やけに目が血走っている高瀬を部屋の中へ引きずり込んでいると、誰かが声を上げているのに気づいた。 三坂も気づいたらしく廊下の方へ顔を向けている。俺の耳がおかしくなっていなければ。
「み、三坂ちゃん。やっと見つけたわ。あ…」
「泉堂さん…ここに変な微生物達がいます」
三坂黙れ。やはりお嬢様だった。お嬢様はこの場面を見てみるみる顔色が曇っていく。
彼女は俺が泉堂家の召し使いであることを学校では公表したがらない。あくまでも友人としていることを御希望だ。

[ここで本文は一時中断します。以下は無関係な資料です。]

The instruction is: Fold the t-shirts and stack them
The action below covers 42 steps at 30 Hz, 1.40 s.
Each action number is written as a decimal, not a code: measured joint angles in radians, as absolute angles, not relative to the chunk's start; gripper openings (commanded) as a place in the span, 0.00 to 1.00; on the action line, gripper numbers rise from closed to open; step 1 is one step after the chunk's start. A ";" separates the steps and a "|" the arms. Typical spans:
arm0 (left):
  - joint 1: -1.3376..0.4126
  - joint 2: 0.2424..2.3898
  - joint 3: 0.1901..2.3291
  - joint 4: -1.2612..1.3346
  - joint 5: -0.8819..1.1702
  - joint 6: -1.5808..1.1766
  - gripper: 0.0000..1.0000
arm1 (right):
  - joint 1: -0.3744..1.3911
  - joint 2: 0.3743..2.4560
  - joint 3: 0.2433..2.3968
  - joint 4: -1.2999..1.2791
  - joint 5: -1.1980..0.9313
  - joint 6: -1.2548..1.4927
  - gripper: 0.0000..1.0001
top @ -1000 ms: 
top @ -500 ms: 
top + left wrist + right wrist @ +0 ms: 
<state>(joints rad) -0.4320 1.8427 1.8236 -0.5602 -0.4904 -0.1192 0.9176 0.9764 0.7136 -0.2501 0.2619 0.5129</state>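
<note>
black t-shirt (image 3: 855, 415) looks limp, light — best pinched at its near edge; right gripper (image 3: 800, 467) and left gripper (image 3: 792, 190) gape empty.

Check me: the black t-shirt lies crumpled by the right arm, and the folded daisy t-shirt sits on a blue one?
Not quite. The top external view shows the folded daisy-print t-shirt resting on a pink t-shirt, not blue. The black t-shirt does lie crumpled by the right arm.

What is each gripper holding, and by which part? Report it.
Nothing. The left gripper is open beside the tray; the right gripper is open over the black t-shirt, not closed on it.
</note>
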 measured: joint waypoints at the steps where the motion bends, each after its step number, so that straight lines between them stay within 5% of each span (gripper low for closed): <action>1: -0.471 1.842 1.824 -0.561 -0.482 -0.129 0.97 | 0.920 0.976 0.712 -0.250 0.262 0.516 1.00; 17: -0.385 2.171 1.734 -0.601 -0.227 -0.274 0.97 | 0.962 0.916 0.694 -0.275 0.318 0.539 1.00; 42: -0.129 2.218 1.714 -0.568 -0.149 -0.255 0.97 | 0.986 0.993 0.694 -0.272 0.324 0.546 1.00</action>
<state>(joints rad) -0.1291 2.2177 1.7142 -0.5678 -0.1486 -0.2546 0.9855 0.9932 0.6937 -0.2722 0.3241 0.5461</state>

それがどうだ。今現在、三坂が俺の部屋の前にいて俺と対面しているという現実がある。言い逃れはもう不可能だ。そもそも俺がもう事情を言ってしまっているし。
「やっはー♪二人ともおっそいから探しに来ちゃったよ。ここ広いねー」
「さ、佐原さん!?こっちに来ちゃ…」
「あれ?木下君じゃん……って、高瀬もいんのか…」
佐原が部屋の前でおもむろに溜息を吐き出す。佐原は何かと高瀬に対してあらかさまな態度を取る。このことが前々から気になるところだが、今はそれどころじゃない。
高瀬もいると知ってお嬢様が俺をキッと睨み付けてきている。他の奴等がいなければ容赦なく詰め寄って来たことだろうな。
さて、この状況をどうするべきか…。
「あ、あの、佐原さん…三坂ちゃん…。これはね、その…」
お嬢様はなんとか取り繕おうと言いかけるが佐原がそれを笑って制した。
「大丈夫大丈夫!姫ちゃんと木下君の関係はもう知ってるからさ」
「えっ…」
再びお嬢様は俺を睨み付けてきた。今度はそれだけに留まらず詰め寄って来て胸ぐらを掴んできた。
やはりかなりお怒りのご様子だ。
「真貴、ちゃんと話してもらうから」
「……はい」
俺の放課後ライフは自室に居ながらめんどくさいことになることが決定した。